Este lunes, Chile ha salido de la lista de países que persiguen el aborto en todos los casos. A partir de ahora, las chilenas podrán decidir si interrumpen su embarazo en el supuesto de violación, de que la vida de la mujer esté en peligro o de inviabilidad fetal.

Aprobado a comienzos de este mes en el Congreso, los 10 ministros del Tribunal Constitucional aprobaron por seis votos a cuatro que esta iniciativa no va contra la Constitución del país, después de las peticiones en contra de la oposición de derecha.

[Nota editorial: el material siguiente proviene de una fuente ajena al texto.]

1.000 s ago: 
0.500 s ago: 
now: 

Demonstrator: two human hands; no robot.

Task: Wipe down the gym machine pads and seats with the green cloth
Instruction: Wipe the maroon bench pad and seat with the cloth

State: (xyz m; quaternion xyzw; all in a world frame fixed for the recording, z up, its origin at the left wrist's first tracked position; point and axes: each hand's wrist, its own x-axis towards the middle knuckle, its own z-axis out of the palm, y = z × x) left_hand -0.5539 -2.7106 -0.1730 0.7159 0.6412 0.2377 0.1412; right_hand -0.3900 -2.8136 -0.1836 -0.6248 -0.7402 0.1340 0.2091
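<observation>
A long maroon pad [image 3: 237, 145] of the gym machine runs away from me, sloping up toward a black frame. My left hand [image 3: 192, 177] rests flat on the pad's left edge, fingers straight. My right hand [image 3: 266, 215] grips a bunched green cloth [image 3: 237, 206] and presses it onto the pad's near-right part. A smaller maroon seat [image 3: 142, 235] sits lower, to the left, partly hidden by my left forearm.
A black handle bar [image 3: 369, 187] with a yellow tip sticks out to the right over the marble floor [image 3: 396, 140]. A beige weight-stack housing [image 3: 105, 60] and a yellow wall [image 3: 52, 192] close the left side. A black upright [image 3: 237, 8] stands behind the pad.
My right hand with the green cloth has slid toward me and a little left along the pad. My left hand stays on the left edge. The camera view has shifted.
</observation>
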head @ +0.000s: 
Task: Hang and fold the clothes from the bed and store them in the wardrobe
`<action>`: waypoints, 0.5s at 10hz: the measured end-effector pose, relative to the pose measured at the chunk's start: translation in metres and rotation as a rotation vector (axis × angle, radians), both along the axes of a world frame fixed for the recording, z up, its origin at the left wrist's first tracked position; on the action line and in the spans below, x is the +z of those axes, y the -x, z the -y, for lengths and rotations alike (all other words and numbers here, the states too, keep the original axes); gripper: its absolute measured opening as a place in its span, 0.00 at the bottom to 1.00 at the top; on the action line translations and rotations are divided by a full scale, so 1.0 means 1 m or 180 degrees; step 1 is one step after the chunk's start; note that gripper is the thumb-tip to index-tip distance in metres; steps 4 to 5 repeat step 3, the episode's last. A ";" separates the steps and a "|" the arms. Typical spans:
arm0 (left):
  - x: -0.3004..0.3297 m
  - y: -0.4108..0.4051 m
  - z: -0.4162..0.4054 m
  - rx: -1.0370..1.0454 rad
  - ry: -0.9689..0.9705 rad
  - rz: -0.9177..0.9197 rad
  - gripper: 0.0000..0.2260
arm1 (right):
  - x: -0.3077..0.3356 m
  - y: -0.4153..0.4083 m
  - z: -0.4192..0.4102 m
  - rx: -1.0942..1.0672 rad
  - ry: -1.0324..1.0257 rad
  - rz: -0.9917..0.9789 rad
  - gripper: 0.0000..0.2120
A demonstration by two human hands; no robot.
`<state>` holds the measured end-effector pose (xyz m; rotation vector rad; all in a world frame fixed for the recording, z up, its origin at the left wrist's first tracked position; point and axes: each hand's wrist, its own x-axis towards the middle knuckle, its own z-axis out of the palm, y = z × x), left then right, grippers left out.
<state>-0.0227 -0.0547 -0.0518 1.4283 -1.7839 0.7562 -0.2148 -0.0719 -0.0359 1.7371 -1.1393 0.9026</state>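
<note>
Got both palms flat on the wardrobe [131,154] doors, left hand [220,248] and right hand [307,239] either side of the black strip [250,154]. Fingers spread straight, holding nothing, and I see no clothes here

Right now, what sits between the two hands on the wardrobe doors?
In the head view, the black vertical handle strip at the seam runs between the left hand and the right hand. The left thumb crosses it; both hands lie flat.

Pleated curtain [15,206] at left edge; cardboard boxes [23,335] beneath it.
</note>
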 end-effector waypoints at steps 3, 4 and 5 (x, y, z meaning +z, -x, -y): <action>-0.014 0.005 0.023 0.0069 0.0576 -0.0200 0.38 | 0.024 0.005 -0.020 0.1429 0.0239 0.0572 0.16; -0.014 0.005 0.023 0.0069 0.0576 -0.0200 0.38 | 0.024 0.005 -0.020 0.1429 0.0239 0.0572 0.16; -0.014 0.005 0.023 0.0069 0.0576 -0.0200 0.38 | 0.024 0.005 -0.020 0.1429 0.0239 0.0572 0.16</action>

La presidenta de Chile, Michelle Bachelet, declaró desde el Palacio de la Moneda: “Hoy han ganado las mujeres, ha ganado la democracia, ha ganado Chile”. El proyecto de ley ha quedado listo para ser promulgado por la presidenta.

Chile formaba parte del grupo de siete países que penan los abortos en todo el mundo, entre los que están Malta, Haití, El Salvador, Honduras, República Dominicana y Nicaragua. Las interrupciones del embarazo estaban penadas desde 1989 con la dictadura de Augusto Pinochet.

Antes del fallo de este lunes, en Chile se efectuaban de forma clandestina unos 70.000 abortos al año, muchos de ellos con extrema inseguridad.